Я чуть покосился: надо сказать, довольно симпатичное лицо, особенно в мягком свете стареющей луны.
— Алексей, — шепнула она, — я вам на смену. Коля вас ждет.
— Зачем?
— Он там, на палубе, поляну накрыл, — хмыкнула Дина. — Фляжку свою выставил. Мы уже хлопнули, он вас ждет.
Что за привычка, подумалось мне, по ночам водку пить. Что в Пеньках, что на Таку… каку. Я поднялся.
— Вы тут не спите, — предупредил.
— А не с кем, — зевнула Дина.
— Упрек или предложение? — спросил я.
— Констатация. Иди, иди, Леха. Тебя твоя ваине заждалась, ревнует поди.
Поди… Она поди дрыхнет в своих валенках.
В гроте было уютно. Яхта сюда забралась, как зверушка в норку. Спряталась. Притулилась к кромке каменного карниза, который шел от входа вдоль всей левой стены. С него было удобно спускаться и подниматься на палубу — в зависимости от приливной волны.

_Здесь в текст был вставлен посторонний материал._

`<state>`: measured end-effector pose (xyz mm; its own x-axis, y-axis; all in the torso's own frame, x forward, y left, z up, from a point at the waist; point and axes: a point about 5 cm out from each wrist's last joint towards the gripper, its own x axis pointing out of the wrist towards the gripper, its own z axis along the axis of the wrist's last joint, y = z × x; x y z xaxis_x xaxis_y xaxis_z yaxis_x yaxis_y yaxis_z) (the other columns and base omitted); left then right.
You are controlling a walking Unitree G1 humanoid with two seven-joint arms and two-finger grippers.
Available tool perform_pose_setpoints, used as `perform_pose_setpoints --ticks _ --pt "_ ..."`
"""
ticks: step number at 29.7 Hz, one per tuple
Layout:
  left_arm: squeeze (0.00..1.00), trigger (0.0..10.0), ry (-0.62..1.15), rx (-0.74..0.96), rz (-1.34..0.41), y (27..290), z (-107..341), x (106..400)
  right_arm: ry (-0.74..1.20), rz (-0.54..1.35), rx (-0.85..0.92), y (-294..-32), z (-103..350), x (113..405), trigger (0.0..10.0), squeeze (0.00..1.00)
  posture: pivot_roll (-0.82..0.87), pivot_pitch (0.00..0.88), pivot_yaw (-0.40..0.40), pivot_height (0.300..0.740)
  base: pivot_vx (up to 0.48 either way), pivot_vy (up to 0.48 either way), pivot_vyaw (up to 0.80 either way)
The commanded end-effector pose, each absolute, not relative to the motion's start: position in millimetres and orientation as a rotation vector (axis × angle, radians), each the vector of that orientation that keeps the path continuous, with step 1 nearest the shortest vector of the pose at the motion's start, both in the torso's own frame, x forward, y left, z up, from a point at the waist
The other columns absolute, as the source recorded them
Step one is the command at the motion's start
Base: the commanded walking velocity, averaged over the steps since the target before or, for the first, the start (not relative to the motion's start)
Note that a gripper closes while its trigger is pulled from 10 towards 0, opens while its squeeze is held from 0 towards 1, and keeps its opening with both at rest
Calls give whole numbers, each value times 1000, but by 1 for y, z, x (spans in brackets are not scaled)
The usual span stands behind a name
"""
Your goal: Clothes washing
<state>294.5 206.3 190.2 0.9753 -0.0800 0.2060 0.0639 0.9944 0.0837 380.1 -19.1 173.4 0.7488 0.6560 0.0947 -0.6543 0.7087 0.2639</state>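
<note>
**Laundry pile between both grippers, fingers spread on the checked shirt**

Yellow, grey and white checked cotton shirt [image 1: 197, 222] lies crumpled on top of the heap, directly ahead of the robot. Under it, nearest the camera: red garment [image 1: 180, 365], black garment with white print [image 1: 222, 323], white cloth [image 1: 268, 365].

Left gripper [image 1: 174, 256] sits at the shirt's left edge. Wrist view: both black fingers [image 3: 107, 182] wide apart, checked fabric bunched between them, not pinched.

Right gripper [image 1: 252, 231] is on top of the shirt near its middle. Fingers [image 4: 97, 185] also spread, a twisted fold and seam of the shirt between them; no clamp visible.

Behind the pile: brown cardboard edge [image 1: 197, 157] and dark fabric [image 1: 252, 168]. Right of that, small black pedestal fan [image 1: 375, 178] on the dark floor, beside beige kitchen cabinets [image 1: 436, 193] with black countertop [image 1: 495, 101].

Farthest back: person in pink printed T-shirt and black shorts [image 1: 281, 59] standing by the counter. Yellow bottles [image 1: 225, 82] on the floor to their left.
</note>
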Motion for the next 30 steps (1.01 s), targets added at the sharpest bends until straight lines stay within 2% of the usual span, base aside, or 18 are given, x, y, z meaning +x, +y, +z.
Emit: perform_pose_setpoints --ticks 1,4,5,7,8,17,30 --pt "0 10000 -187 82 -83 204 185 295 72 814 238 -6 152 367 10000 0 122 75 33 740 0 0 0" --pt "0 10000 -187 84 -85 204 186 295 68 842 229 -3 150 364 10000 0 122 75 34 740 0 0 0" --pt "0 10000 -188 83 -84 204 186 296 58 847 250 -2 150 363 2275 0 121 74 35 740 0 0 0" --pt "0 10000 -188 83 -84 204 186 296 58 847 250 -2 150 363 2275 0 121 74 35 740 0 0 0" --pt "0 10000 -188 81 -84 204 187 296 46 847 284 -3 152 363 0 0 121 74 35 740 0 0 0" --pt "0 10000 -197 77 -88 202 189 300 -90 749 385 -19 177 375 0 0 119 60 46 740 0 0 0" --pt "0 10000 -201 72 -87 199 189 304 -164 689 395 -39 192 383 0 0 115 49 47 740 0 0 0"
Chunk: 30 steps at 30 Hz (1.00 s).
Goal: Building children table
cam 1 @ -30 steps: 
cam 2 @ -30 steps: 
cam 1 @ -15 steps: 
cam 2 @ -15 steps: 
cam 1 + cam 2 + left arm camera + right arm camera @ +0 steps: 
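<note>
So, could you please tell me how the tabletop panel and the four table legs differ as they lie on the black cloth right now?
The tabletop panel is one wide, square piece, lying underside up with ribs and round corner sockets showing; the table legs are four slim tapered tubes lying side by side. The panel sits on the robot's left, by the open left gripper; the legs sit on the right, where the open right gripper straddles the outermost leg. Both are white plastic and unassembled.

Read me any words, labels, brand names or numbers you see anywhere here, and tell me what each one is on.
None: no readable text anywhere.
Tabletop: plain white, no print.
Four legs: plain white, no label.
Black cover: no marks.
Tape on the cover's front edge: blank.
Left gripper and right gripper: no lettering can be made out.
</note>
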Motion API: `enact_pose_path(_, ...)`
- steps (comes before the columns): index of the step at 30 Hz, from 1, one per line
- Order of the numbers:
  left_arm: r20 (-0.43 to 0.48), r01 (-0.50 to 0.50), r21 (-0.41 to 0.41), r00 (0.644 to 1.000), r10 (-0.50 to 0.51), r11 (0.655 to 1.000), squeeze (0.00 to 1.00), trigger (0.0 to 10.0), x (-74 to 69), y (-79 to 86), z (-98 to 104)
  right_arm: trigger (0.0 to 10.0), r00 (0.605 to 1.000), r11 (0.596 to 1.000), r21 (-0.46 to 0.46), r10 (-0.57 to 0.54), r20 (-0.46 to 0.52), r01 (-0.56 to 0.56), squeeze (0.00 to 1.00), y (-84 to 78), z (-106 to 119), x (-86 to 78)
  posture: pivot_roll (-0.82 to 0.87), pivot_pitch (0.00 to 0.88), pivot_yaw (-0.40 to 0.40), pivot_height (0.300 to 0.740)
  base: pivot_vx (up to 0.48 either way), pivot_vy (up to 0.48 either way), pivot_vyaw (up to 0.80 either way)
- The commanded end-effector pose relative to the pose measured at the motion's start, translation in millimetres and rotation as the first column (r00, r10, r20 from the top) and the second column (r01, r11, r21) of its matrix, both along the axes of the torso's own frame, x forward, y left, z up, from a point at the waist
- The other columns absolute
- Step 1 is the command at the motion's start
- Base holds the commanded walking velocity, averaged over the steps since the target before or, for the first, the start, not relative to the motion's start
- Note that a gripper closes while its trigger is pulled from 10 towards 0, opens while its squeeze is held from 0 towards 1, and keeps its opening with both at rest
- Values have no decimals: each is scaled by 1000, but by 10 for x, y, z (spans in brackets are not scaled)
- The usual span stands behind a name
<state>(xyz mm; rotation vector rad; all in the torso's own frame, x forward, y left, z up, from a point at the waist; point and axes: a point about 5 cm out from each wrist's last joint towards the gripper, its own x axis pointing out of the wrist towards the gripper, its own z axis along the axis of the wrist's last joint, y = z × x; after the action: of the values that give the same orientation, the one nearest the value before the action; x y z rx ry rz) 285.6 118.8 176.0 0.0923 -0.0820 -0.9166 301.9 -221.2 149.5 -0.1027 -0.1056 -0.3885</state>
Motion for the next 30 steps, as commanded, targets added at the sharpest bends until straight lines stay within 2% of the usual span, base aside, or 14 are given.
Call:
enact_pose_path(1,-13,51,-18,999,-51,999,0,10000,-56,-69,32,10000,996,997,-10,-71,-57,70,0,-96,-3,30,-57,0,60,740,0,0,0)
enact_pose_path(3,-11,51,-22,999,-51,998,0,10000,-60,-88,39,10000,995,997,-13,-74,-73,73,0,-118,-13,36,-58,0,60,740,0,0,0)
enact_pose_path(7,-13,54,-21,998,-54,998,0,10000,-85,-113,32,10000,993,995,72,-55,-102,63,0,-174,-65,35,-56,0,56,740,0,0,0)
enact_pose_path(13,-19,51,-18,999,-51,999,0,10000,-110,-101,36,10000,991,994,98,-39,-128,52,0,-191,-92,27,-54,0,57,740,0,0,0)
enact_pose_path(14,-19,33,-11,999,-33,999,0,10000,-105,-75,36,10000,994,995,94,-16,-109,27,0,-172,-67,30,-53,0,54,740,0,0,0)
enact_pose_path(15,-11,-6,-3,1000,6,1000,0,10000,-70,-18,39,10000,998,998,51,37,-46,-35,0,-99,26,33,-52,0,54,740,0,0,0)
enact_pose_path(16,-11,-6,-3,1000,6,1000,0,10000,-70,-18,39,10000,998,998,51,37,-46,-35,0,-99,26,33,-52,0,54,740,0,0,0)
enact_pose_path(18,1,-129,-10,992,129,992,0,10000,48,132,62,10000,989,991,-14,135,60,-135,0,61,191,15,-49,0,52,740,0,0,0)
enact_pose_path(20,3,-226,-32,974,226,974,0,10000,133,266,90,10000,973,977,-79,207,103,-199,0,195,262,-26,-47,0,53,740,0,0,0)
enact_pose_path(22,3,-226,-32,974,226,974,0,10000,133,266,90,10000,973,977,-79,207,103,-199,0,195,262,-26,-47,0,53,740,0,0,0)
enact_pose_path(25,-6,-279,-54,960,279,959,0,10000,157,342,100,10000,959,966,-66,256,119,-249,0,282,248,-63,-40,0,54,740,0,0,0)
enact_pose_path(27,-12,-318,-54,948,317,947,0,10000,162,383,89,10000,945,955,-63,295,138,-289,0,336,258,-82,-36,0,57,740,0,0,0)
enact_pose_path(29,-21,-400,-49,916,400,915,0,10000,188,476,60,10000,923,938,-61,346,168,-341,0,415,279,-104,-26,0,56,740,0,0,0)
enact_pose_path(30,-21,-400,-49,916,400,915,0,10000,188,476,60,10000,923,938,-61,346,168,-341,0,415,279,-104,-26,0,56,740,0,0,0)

Сумрачно, влажно. Вода отливает черным блеском — глубина здесь большая. А вот высота грота оказалась для яхты предельной — во время высшей точки прилива клотик мачты едва не касался «потолка».
Семеныч сидел на носовой палубе, красиво освещенный свечой, воткнутой в пустую бутылку. Неровный свет искорками поблескивал в капельках воды, покрывающих стенки пещеры.